Each Unit will consist of one common share (each, a “Share”) and one-half non-transferable common share purchase warrant (each, a “Warrant”). Each Warrant will entitle the holder to purchase one additional Share of the Company at an exercise price of $0.55 for a period of two years from the date of issuance thereof. Proceeds raised from the sale of the Units will be used by the Company for exploration activities and for general corporate purposes.
The Offering is made to accredited investors within the meaning of National Instrument 45-106 and the completion of the Offering is subject to the receipt of acceptance by the TSX Venture Exchange (the “Exchange”). All securities issued in connection with the Offering will be subject to a statutory hold period expiring four months plus one day from the Closing. Finders’ fees may be payable in connection with the sale of the Units in accordance with the policies of the Exchange.
Certain insiders of the Company intend to participate in the private placement and their holdings of securities of the Company will increase as a result. The Company will rely on the exemptions from the valuation and minority shareholder approval requirements of Multilateral Instrument 61-101 – Protection of Minority Security Holders in Special Transactions (“MI 61-101”) contained in sections 5.5(b) and 5.7(1)(a) of MI 61-101 in respect of such insider participation.

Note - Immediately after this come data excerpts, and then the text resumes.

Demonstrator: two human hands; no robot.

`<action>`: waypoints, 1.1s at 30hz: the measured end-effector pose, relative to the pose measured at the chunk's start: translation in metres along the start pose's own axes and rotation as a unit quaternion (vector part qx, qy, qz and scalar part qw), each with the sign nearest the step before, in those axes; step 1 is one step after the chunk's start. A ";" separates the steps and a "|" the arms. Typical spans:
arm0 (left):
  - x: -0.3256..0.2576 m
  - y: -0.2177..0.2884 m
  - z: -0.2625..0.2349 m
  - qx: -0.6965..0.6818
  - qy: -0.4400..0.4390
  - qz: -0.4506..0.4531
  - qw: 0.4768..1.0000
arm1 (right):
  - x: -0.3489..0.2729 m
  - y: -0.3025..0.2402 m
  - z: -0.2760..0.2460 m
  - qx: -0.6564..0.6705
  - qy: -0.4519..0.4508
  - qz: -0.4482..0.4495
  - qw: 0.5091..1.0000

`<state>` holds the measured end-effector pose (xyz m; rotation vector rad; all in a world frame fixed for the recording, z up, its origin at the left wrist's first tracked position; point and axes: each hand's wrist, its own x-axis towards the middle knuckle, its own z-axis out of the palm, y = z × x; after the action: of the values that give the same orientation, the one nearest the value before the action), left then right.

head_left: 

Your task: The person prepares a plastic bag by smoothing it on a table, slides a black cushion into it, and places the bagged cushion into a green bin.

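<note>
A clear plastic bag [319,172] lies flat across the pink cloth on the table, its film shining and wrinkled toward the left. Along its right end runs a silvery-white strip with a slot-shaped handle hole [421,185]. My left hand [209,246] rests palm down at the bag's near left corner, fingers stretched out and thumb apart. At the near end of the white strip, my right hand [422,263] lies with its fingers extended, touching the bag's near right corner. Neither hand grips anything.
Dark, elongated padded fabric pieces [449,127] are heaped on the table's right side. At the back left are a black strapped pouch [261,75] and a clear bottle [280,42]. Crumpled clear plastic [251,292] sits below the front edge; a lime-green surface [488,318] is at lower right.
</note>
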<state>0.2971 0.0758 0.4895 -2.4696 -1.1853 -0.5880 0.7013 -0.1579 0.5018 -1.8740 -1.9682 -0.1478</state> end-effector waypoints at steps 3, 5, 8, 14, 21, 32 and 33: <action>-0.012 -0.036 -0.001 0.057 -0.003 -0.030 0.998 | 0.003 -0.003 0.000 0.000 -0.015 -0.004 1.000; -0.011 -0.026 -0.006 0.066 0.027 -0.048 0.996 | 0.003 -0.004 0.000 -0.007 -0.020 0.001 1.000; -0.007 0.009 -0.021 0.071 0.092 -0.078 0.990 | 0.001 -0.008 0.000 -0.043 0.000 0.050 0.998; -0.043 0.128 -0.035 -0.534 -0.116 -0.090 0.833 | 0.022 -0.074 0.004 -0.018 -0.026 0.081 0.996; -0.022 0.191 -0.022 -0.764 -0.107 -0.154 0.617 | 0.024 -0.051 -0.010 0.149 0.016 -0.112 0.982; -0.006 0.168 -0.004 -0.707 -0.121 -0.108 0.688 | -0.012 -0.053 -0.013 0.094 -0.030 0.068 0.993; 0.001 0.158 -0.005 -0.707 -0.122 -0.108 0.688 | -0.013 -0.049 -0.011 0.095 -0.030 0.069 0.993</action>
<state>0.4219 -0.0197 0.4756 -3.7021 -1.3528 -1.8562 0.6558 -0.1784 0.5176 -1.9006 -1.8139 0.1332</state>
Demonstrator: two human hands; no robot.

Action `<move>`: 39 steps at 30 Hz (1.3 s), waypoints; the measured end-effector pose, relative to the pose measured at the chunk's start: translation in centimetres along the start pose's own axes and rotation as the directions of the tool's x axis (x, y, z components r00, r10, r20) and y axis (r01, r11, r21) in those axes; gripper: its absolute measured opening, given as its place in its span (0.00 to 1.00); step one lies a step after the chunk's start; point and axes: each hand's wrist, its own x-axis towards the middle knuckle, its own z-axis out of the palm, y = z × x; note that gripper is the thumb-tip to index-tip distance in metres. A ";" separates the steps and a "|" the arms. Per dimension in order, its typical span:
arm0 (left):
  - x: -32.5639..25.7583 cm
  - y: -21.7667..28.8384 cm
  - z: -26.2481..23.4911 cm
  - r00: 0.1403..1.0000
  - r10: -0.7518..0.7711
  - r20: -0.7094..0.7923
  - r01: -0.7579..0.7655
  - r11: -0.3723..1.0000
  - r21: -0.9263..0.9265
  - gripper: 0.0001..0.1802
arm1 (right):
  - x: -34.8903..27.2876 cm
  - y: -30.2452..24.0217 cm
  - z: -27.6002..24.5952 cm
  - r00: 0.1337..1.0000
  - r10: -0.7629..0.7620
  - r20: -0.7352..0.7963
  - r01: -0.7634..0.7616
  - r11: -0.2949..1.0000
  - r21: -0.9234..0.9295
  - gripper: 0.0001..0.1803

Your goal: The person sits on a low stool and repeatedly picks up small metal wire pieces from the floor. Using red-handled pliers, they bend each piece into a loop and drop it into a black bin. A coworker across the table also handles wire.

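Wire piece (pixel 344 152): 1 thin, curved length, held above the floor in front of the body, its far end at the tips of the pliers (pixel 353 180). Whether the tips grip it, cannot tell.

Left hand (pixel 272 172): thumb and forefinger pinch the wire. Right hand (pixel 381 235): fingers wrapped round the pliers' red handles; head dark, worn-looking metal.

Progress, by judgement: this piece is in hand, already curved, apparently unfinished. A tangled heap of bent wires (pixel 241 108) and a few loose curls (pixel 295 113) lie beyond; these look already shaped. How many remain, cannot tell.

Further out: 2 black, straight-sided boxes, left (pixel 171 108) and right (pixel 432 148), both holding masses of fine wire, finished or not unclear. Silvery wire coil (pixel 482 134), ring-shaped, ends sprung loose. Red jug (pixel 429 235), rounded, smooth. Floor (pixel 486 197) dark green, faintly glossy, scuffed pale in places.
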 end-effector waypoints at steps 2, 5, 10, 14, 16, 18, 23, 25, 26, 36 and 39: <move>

This news release does not constitute an offer to sell or a solicitation of an offer to buy any of the securities in the United States. The securities have not been and will not be registered under the United States Securities Act of 1933, as amended (the “U.S. Securities Act”) or any state securities laws and may not be offered or sold within the United States or to U.S. Persons unless registered under the U.S. Securities Act and applicable state securities laws or an exemption from such registration is available.